// Design, configure, evaluate, and govern Microsoft Fabric Data Agents for natural-language Q&A over Lakehouse, Warehouse, Power BI semantic model, KQL database, mirrored database, ontology, or Microsoft Graph data. Use when the user asks for Fabric data agent, conversational analytics, NL2SQL, NL2DAX, NL2KQL, data-agent instructions, example queries, agent evaluation, publishing, sharing, governance, diagnostics, or ALM.
Design, configure, evaluate, and govern Microsoft Fabric Data Agents for natural-language Q&A over Lakehouse, Warehouse, Power BI semantic model, KQL database, mirrored database, ontology, or Microsoft Graph data. Use when the user asks for Fabric data agent, conversational analytics, NL2SQL, NL2DAX, NL2KQL, data-agent instructions, example queries, agent evaluation, publishing, sharing, governance, diagnostics, or ALM.
argument-hint
[business domain] [data sources] [questions to support]
Fabric Data Agent
Use this skill for Fabric Data Agent design and lifecycle tasks. Data Agents are read-only conversational analytics artifacts; they are not general-purpose automation agents.
Clarify the audience, business domain, and questions the Data Agent should answer.
Select data sources and tables deliberately.
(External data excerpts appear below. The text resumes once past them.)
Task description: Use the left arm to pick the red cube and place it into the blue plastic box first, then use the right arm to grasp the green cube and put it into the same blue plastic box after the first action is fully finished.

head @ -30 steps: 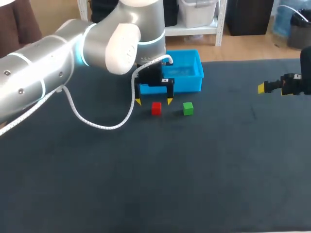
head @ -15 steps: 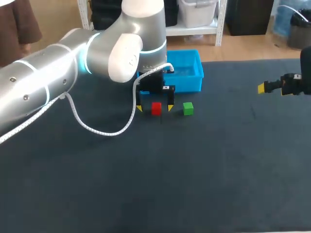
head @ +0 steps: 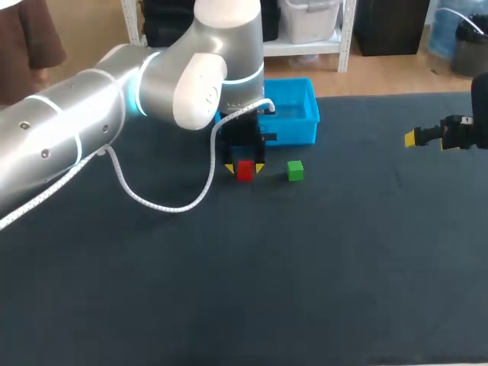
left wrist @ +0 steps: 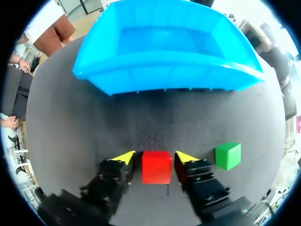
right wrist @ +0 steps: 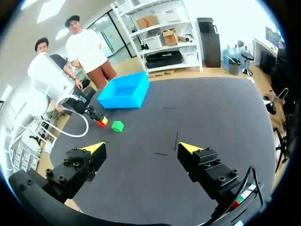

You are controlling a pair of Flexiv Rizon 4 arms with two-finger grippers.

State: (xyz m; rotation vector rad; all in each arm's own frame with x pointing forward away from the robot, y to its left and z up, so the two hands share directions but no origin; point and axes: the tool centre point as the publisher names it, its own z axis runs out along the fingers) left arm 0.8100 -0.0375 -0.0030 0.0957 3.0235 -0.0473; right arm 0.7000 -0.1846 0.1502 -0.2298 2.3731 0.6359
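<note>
Straddling the red cube (left wrist: 156, 167), left claw (left wrist: 155, 157) hangs over the dark table (head: 305, 267)

The desk (head: 343, 267) presents a dark, matte surface that fills most of the head view. Three items rest directly on it: a blue plastic box (head: 293, 133) toward the far edge, open side up, with a red cube (head: 244, 171) near its front wall and a green cube (head: 295, 171) just beside that, to the right. The two cubes stand apart, not touching each other or the box.
</note>
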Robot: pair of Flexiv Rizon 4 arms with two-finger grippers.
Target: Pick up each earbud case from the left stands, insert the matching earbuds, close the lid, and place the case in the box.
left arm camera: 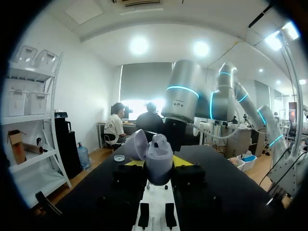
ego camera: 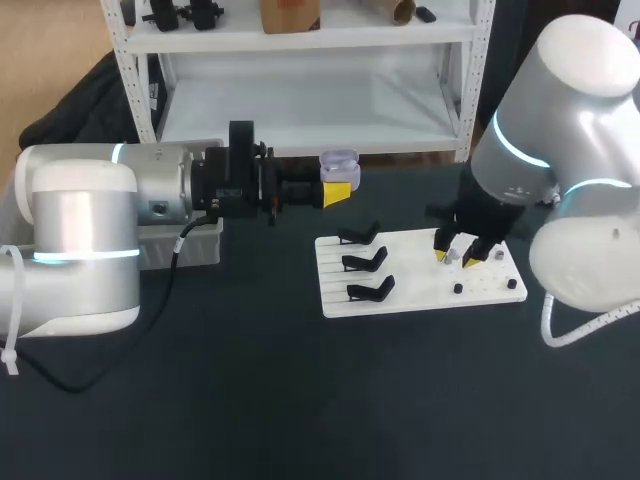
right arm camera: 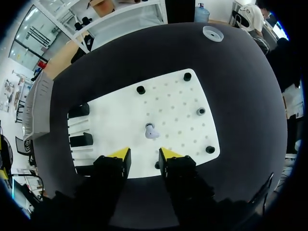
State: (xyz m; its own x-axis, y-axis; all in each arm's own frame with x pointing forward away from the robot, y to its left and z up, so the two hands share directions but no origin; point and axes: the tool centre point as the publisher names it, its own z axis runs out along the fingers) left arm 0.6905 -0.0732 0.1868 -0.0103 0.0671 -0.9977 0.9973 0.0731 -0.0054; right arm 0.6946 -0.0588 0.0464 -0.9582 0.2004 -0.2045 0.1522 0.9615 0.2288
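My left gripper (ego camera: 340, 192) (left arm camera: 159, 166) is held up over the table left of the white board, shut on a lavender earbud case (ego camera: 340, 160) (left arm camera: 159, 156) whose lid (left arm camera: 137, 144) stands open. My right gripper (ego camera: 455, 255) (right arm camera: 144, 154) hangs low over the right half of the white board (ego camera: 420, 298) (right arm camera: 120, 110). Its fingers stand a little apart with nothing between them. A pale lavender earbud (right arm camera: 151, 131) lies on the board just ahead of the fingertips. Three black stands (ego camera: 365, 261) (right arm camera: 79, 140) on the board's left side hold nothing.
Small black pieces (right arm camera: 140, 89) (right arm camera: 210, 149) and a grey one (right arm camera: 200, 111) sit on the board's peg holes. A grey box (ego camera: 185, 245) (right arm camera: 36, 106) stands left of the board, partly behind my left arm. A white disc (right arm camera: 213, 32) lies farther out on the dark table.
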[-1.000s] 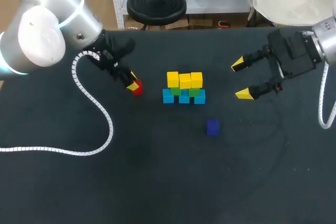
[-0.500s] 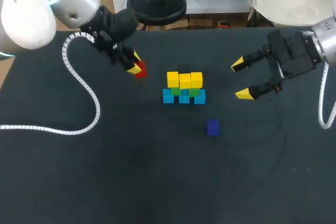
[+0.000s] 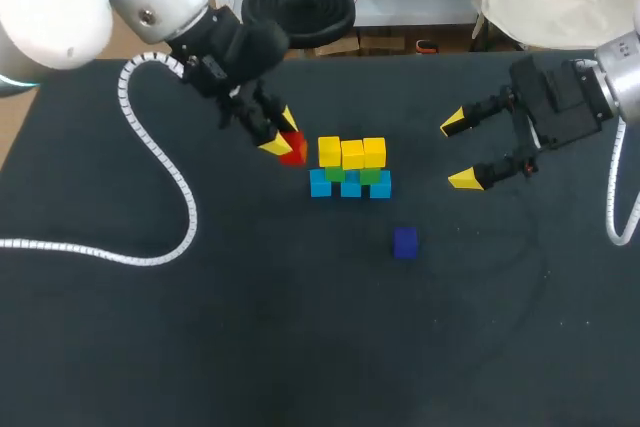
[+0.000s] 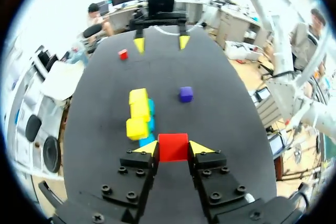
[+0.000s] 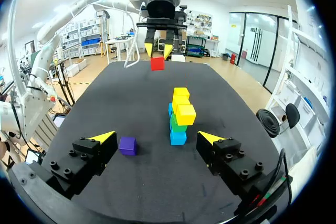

Prefer certified semantic models for governed metrics, Warehouse/Lakehouse tables for relational exploration, and KQL databases for telemetry.
Confirm permissions, capacity, tenant AI settings, cross-region constraints, and Purview/DLP implications.
Draft the Data Agent instructions: glossary, source routing, metrics, fiscal calendar, ambiguity handling, and refusal rules.
Add validated SQL/KQL example query pairs where supported.
Build an evaluation set and test generated queries/intermediate steps before publishing.
Plan sharing, monitoring, periodic review, and ALM promotion through Git/deployment pipelines where supported.
Delegation
Need
Delegate
Querying or validating Lakehouse/Warehouse data with T-SQL
sqldw-consumption-cli
Querying or validating KQL database behavior
eventhouse-consumption-cli
Semantic model metadata or DAX validation
powerbi-consumption-cli
Source table design for Data Agent readiness
fabric-lakehouse, sqldw-authoring-cli
ALM and deployment of Data Agent configuration
fabric-alm-cicd
Governance/security review
FabricAdmin
Must
Keep Data Agent behavior read-only.
Respect Purview, RLS/CLS, workspace roles, model Read permissions, and selected data-source scope.
Use clear English instructions and examples.
Validate generated SQL/KQL/DAX against the actual source schema when possible.
Surface limitations early, especially row/column caps, unsupported unstructured files, semantic-model example-query limitations, and cross-region constraints.
Prefer
Narrow, trusted source selection over broad workspace exposure.
Business glossary and metric definitions embedded in Data Agent instructions.
Evaluation questions covering happy paths, ambiguous wording, access-denied scenarios, and sensitive data boundaries.
Published Data Agent descriptions that explain purpose, scope, owner, data freshness, and escalation path.
Avoid
Using a Data Agent for write operations, remediation automation, or full dataset export.
Adding raw files directly as sources; expose them through tables first.
Routing certified KPI questions to raw Lakehouse tables when a semantic model owns the business logic.
Ignoring Purview audit/eDiscovery implications for sensitive workloads.